In this particular example, if we do not know beforehand that the two types of intelligence are uncorrelated, then we cannot interpret the two factors as the two different types of intelligence. Even if they are uncorrelated, we cannot tell which factor corresponds to verbal intelligence and which corresponds to mathematical intelligence without an outside argument. Two students assumed to have identical degrees of verbal and mathematical intelligence may have different measured aptitudes in astronomy because individual aptitudes differ from average aptitudes (predicted above) and because of measurement error itself. Such differences make up what is collectively called the “error” — a statistical term that means the amount by which an individual, as measured, differs from what is average for or predicted by his or her levels of intelligence (see errors and residuals in statistics). By choosing a different basis for the same principal components – that is, choosing different factors to express the same correlation structure – it is possible to create variables that are more easily interpretable. The output of PCA maximizes the variance accounted for by the first factor first, then the second factor, etc.
This is equivalent to minimizing the off-diagonal components of the error covariance which, in the model equations have expected values of zero. With the advent of high-speed computers, the minimization problem can be solved iteratively with adequate speed, and the communalities are calculated in the process, rather than being needed beforehand. The MinRes algorithm is particularly suited to this problem, but is hardly the only iterative means of finding a solution. The analysis will isolate the underlying factors that explain the data using a matrix of associations.52 Factor analysis is an interdependence technique.

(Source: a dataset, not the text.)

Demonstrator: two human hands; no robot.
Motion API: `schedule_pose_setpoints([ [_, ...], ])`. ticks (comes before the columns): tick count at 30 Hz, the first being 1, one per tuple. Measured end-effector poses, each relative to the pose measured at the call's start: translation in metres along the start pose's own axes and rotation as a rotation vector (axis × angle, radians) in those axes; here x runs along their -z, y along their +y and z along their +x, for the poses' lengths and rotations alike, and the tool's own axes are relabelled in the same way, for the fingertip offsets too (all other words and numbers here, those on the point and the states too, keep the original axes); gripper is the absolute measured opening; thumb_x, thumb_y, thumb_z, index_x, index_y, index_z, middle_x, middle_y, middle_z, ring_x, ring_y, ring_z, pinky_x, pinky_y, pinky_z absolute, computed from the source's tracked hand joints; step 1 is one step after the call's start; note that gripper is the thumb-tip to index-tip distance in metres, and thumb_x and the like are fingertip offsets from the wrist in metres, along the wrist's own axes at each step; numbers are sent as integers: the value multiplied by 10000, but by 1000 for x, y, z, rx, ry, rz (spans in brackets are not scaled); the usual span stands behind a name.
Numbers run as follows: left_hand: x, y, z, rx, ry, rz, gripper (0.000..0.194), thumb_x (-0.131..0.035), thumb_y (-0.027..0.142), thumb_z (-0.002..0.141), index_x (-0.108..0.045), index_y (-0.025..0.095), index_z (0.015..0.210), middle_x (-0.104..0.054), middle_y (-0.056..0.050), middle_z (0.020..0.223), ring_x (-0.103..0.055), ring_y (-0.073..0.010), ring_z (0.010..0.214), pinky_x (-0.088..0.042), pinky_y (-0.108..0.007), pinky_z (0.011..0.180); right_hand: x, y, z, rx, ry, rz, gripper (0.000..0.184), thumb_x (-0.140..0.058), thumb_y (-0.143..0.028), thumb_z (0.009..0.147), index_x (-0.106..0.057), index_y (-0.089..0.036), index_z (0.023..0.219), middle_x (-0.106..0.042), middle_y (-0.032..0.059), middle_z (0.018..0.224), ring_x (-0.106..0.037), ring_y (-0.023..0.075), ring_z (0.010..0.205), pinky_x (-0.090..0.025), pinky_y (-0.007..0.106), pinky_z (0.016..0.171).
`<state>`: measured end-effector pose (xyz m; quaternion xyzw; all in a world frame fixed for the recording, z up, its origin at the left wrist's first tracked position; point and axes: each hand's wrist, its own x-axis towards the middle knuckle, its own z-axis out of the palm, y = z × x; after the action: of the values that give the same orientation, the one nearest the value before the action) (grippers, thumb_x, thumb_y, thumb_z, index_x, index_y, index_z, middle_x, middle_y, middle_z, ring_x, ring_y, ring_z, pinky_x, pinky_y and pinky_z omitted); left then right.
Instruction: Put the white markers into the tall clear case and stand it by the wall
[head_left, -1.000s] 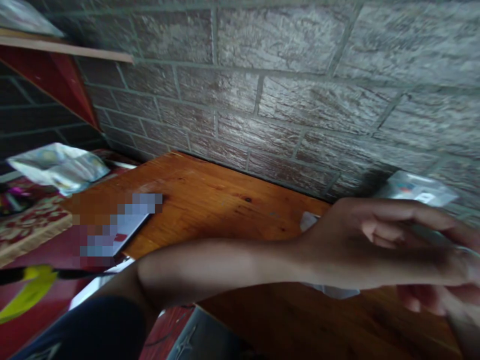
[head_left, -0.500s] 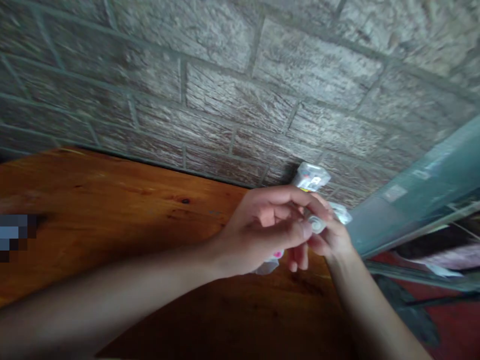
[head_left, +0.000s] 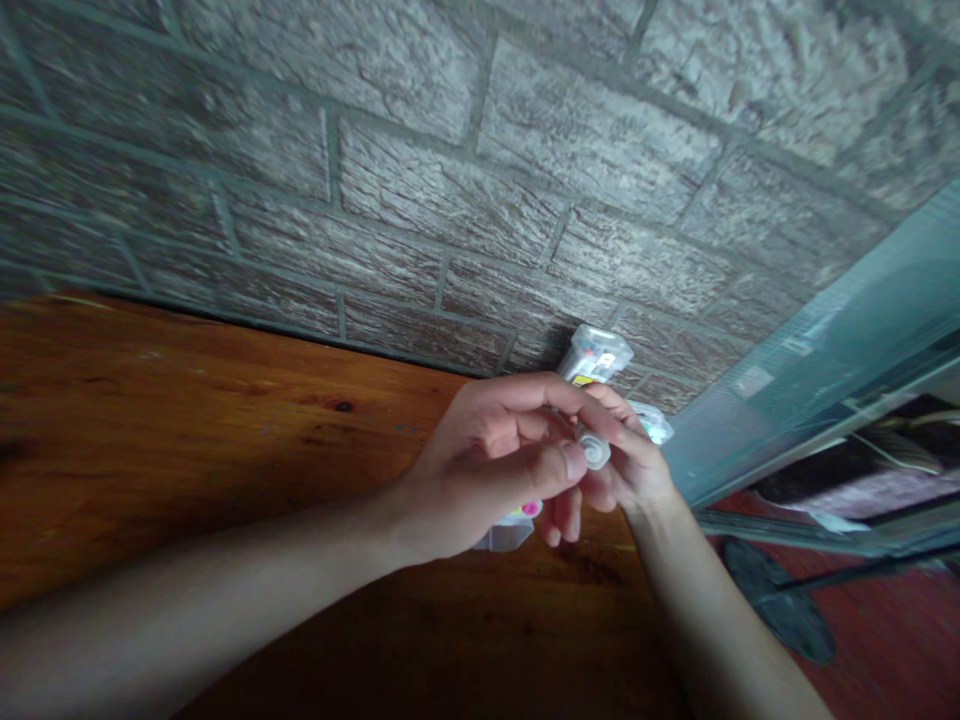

The degree of correlation between the initial raw score and the final factor score is called a factor loading. A common rationale behind factor analytic methods is that the information gained about the interdependencies between observed variables can be used later to reduce the set of variables in a dataset. Factor analysis is commonly used in psychometrics, personality psychology, biology, marketing, product management, operations research, finance, and machine learning. It may help to deal with data sets where there are large numbers of observed variables that are thought to reflect Factor Definition a smaller number of underlying/latent variables.
Analysis
A disadvantage of this procedure is that most items load on the early factors, while very few items load on later variables. This makes interpreting the factors by reading through a list of questions and loadings difficult, as every question is strongly correlated with the first few components, while very few questions are strongly correlated with the last few components. Large values of the communalities will indicate that the fitting hyperplane is rather accurately reproducing the correlation matrix. The mean values of the factors must also be constrained to be zero, from which it follows that the mean values of the errors will also be zero.